Repeat exactly, and only, the lines below starting at the line that contains "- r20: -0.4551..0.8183" and ending at the line that contains "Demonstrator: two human", inclusive of both.

§ §

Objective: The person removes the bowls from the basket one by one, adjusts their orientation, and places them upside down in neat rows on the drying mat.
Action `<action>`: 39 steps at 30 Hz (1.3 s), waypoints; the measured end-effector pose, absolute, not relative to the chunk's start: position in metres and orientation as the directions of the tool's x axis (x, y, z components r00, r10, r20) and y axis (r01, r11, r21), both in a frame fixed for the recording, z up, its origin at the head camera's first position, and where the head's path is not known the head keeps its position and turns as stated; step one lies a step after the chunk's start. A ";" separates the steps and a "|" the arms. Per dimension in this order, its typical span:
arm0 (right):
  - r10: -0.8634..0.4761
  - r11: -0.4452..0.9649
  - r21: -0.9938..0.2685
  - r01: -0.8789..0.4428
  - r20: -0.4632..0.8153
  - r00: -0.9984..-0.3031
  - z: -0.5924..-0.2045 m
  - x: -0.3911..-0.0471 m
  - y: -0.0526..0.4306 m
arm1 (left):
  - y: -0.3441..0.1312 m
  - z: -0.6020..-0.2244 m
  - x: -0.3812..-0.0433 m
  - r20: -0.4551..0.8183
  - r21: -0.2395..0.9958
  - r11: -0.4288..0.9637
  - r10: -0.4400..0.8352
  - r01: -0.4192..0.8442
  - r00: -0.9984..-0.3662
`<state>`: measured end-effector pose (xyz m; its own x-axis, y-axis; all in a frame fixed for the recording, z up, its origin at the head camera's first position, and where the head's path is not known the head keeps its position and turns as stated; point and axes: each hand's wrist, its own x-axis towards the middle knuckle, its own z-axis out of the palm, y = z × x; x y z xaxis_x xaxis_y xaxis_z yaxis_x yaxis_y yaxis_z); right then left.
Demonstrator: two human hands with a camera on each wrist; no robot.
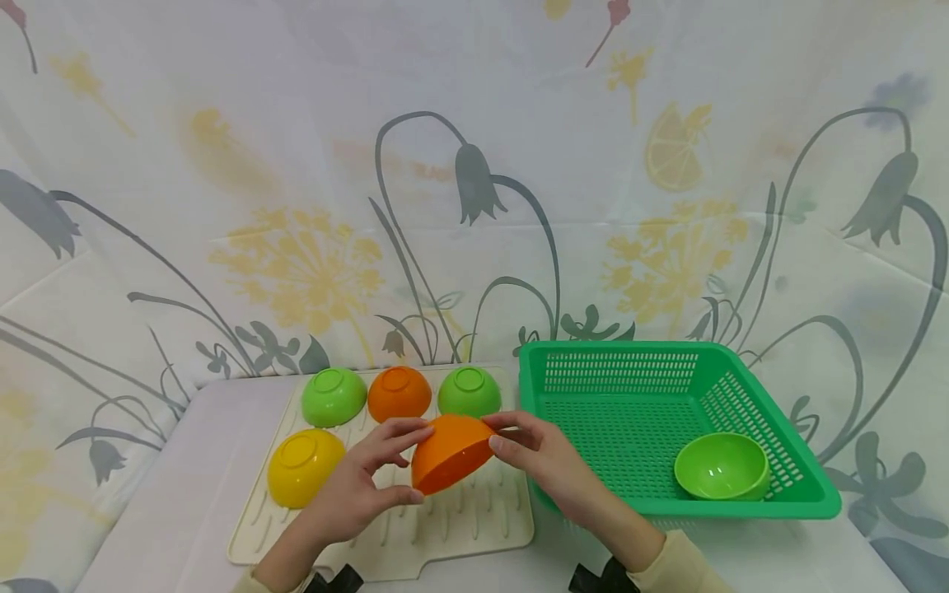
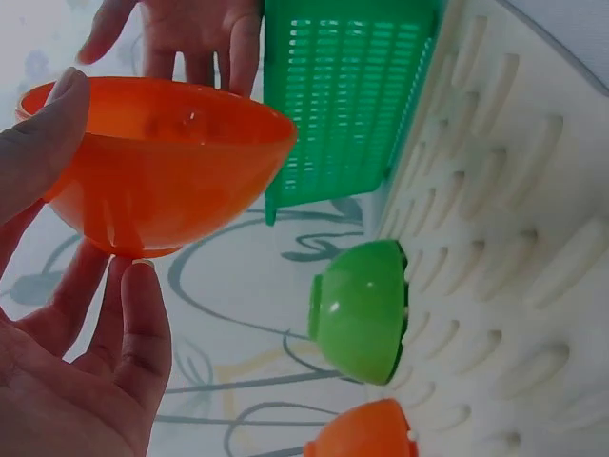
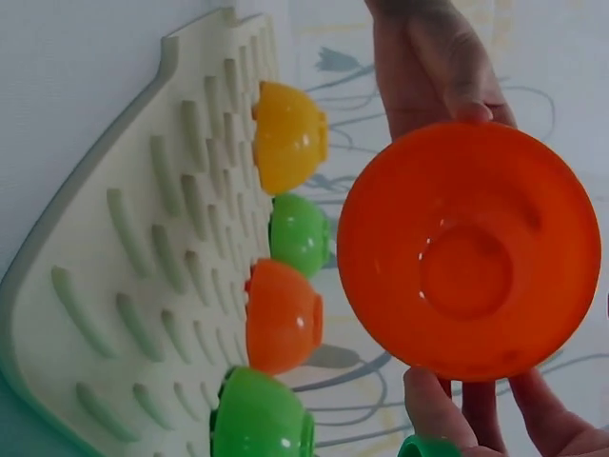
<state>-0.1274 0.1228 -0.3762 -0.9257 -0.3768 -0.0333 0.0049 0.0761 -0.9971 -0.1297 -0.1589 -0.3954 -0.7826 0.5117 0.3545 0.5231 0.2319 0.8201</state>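
Observation:
An orange bowl (image 1: 452, 451) is held tilted above the front of the cream drying mat (image 1: 474, 527), its inside facing the right wrist view. My left hand (image 1: 363, 478) grips it from the left, thumb (image 2: 57, 124) over the rim and fingertips beneath by the foot. On the opposite side my right hand (image 1: 549, 461) holds the rim between thumb and fingers. Upside down on the mat stand a yellow bowl (image 1: 304, 468), a green bowl (image 1: 334, 397), another orange bowl (image 1: 399, 394) and a second green bowl (image 1: 469, 391).
A green plastic basket (image 1: 615, 350) with slotted walls stands right of the mat. Inside it, at the right front, a light green bowl (image 1: 722, 468) sits upright. Behind the table hangs a flower-printed cloth (image 1: 474, 99).

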 end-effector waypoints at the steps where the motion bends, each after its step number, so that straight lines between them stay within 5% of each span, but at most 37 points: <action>1: -0.377 0.077 -0.997 0.006 -0.035 -0.926 -0.376 -0.127 0.123 | -0.158 -0.395 -0.129 0.366 0.809 0.234 0.517 0.540 -0.774; 30: -0.319 0.059 -0.998 0.031 -0.048 -0.947 -0.376 -0.123 0.118 | -0.147 -0.391 -0.123 0.458 0.780 0.150 0.526 0.608 -0.717; 39: -0.292 0.013 -1.000 -0.008 0.004 -0.956 -0.379 -0.122 0.118 | -0.147 -0.393 -0.125 0.409 0.846 0.119 0.478 0.519 -0.777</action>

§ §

**Response box**
  - r20: -0.4551..0.8183
  - r21: -0.2395..0.9958
  - r11: -0.4288..0.9637
  - r10: -0.4400..0.8352
  - r01: -0.4192..0.8442
  - r00: -0.9984..-0.3662
`<state>`: measured end-effector pose (xyz m; its own x-axis, y-axis; all in a frame fixed for the recording, z up, its origin at the head camera's first position, and where the head's path is not known the head keeps its position and turns as stated; point and axes: each hand's wrist, its own x-axis towards the middle knuckle, its own z-axis out of the palm, y = z × x; x y z xaxis_x xaxis_y xaxis_z yaxis_x yaxis_y yaxis_z); right then left.
Demonstrator: two human hands with a camera on each wrist; no robot.

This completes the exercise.